Well, I started out quoting the very same risk - 0.5% - as you did. Are you now unhappy with that number? If not, I don't consider that “very high risk.” I consider that “low risk.”

And I've spelled out on the thread a sufficient amount of information as to our actual reasons for going ahead with this test. I'm afraid that you just don't see having knowledge as being worthwhile. It appears that prudence and planning aren't concepts that mean much to you.

For my wife and I, they do.

As to what our own doctors were able to achieve - well, I'd go try to see if there were an Internet-available statistic for it, but, I don't really care what you think or believe. We know what our own doctors were doing in the mid-1990s.

As to the risk given as 0.06%, it wouldn't take much googling to learn about the study that shows that, and WHY the risk has been lowered due to improvements in technology. I'm not much interested in helping you out. I can find very easily any number of sources that show research to sustain quoted risks of well under 0.5%. As to the difference between what folks did in the 1970s, when risk was assessed as 0.5% compared to what folks do now, well, again, a quick google will reveal much.

Clearly, my posts aren't meant for you any longer, but at this point, for folks with open minds and hearts who are actually pro-life and who desire to influence people who find themselves pregnant with a child with Down Syndrome.

“Yes, it is my considered opinion that you are both idiots.”

Well, thank you! I consider you to be an enabler of abortion of disabled people, in that you are part of the attitude I find among other pro-lifers to oppose testing almost as a matter of a religious doctrine.

Some folks need to know the answers to the questions, if the answers can be reasonably found. If you tell them that they deserve scorn as idiots, well, I'm afraid that they may not have much time for you to hear out why they shouldn't abort their Down Syndrome baby.

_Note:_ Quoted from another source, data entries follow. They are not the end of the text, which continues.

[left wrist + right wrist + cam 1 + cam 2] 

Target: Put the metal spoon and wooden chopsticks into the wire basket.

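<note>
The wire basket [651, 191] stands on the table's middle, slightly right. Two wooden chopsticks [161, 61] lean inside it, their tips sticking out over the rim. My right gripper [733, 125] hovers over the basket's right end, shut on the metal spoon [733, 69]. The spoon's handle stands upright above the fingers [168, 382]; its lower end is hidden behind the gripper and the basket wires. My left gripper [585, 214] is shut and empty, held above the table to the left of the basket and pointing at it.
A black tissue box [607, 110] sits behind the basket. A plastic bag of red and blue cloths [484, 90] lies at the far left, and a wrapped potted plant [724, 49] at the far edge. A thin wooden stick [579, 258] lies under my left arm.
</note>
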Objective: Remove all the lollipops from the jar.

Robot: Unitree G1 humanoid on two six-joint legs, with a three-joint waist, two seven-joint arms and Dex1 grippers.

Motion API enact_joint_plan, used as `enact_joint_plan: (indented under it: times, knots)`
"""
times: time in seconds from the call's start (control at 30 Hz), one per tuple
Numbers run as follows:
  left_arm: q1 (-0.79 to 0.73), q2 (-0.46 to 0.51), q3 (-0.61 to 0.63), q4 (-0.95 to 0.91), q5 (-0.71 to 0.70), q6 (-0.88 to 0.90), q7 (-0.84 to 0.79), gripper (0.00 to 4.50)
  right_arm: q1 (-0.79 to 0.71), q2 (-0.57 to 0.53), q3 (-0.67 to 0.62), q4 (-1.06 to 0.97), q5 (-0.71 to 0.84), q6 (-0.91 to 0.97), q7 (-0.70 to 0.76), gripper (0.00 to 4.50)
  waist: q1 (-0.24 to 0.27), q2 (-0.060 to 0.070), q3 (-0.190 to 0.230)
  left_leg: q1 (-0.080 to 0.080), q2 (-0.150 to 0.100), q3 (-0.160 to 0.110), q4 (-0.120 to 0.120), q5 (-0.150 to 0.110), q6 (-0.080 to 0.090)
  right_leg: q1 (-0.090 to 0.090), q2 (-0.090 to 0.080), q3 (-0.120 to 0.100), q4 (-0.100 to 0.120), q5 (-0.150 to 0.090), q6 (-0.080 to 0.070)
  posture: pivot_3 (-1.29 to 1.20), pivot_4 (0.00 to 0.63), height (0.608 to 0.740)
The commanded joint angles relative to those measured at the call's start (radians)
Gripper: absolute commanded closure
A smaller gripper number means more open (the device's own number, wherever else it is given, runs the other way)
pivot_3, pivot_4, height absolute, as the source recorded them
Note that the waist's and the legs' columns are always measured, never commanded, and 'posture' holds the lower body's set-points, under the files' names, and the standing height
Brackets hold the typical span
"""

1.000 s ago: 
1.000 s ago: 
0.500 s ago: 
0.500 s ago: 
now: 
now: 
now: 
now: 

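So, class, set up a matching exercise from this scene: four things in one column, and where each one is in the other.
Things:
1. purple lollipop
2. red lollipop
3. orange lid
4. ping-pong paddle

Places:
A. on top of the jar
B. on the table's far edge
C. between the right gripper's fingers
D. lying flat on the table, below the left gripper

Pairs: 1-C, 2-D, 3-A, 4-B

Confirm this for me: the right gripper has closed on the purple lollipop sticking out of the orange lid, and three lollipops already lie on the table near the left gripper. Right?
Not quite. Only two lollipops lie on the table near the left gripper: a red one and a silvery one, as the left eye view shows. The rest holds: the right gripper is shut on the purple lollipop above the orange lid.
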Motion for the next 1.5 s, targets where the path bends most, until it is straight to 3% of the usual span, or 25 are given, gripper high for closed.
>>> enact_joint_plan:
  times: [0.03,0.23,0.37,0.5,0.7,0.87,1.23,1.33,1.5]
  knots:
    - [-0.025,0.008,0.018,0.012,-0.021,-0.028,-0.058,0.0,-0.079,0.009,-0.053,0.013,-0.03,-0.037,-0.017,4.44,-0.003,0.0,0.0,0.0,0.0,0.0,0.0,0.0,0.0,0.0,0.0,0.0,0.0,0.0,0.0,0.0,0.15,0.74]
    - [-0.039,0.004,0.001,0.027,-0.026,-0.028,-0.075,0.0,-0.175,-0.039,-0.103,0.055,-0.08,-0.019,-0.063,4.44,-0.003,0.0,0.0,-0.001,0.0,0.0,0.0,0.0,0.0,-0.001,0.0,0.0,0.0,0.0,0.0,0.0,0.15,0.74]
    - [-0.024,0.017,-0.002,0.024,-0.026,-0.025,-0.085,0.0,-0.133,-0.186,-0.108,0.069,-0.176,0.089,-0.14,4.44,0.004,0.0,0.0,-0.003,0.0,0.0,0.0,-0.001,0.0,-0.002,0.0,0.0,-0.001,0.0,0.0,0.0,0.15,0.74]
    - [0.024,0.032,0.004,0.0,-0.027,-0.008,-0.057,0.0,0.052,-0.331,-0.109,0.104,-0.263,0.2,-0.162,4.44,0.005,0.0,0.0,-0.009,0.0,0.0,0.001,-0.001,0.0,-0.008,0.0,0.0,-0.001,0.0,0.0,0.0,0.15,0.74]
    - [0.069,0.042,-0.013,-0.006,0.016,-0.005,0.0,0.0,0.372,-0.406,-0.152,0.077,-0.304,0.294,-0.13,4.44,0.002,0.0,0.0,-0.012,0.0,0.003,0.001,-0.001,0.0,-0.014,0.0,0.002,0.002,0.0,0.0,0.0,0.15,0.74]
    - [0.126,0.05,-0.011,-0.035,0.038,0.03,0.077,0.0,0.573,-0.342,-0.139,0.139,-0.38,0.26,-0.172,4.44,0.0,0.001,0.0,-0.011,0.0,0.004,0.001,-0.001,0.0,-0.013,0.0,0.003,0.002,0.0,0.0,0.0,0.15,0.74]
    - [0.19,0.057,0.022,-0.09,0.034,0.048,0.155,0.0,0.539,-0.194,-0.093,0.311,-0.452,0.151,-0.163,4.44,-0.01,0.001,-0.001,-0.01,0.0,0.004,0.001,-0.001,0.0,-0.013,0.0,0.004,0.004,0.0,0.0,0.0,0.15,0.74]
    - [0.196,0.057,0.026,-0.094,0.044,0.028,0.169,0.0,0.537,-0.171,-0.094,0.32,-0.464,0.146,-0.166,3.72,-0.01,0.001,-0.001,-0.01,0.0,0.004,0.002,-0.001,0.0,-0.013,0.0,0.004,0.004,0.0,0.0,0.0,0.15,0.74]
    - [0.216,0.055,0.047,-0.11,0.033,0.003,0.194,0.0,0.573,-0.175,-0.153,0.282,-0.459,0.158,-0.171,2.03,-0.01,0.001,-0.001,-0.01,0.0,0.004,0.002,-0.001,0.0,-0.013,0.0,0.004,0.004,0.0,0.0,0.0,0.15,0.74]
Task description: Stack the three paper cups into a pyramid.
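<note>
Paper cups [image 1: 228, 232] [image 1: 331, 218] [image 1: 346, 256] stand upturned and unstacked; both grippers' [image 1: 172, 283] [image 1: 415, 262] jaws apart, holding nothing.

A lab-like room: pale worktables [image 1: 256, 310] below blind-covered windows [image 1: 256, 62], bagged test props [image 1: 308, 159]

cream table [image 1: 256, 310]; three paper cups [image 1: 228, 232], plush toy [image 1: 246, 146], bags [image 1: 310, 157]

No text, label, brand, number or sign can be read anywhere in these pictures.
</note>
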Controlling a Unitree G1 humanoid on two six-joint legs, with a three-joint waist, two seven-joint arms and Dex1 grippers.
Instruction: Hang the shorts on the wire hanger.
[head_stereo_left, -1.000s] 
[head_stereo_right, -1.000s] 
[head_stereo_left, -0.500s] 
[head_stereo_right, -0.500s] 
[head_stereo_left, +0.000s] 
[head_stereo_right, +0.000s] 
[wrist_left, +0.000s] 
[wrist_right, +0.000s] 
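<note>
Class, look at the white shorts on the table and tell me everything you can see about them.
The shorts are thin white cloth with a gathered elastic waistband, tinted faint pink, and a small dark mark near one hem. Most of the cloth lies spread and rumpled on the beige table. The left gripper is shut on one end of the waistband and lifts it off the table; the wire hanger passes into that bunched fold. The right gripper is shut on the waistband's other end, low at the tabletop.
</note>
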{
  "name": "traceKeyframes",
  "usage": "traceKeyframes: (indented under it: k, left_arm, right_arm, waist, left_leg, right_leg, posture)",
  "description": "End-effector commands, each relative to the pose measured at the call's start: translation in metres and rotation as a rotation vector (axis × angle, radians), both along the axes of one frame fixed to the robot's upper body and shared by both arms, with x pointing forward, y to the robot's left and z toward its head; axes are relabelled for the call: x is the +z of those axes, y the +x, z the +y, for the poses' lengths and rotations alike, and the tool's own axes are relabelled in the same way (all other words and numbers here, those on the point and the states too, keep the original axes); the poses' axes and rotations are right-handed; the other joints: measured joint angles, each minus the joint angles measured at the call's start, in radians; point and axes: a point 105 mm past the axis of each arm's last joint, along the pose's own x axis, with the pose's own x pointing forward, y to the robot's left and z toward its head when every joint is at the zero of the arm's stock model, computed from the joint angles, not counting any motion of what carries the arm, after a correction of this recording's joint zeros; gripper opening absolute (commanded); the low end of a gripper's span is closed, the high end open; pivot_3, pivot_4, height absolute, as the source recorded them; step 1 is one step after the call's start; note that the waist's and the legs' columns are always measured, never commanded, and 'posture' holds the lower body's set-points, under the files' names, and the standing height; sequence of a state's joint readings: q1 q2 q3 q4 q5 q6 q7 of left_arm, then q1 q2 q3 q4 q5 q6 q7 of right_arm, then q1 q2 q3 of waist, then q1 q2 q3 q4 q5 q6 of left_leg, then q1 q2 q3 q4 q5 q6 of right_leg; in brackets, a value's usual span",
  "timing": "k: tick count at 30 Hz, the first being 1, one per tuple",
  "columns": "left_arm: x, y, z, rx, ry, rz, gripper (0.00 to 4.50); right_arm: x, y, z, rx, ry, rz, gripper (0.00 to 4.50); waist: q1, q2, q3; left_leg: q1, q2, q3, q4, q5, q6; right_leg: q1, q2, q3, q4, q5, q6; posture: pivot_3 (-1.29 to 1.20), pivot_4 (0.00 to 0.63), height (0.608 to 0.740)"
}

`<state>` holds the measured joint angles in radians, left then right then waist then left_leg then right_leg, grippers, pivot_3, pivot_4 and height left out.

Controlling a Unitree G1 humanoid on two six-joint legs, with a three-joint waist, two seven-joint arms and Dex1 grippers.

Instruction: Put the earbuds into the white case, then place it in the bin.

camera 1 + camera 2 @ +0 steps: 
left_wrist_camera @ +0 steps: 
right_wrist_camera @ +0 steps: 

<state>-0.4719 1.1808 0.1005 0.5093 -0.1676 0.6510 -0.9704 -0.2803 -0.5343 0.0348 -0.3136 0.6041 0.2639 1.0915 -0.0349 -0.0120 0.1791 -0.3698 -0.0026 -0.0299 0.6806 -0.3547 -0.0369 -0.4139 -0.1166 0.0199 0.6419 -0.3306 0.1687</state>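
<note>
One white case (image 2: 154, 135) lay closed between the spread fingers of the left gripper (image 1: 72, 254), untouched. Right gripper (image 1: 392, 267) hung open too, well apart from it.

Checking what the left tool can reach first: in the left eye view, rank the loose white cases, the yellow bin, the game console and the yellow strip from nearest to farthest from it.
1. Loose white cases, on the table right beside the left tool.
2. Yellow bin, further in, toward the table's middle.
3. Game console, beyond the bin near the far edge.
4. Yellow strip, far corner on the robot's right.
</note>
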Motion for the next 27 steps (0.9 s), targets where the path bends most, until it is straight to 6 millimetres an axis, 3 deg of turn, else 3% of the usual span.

If you had an open heart and half a brain, you would realize that, even though in YOUR feeble mind you can't accept the risk, other folks are gonna test whether you think it's a good idea or not, and that if you understand that need, or at least tolerate it without calling folks idiots who deserve scorn, they might be open to the follow-on question, which is, why not consider keeping the child?

“BTW, did your wife abort your baby after obtaining the test results?”

Do you read, or does someone read off selected pieces and parts of posts to you, and thus, you were unable to read for yourself the small number of posts I've made on this thread?

And, of course, all of this wrangling about amniocentesis misses the point, which is that this blood test, rather than necessarily being something that can only encourage abortion, is something that could actually be utilized for a pro-life purpose, in that there isn't any fetal risk associated with the test, and we can shut up "pro-life" shrews like you and encourage, in a pro-life way the use of this test to help parents who may possibly have a child with Down Syndrome to prepare for their child.

Dear wagglebee,

This is precisely what I'm talking about - the assumption by pro-lifers that the only reasonable stance is against testing, that to test is to be pro-abort, that to test is merely the prelude to aborting. Well, yeah, sure, that's how the enemy would like to define the situation.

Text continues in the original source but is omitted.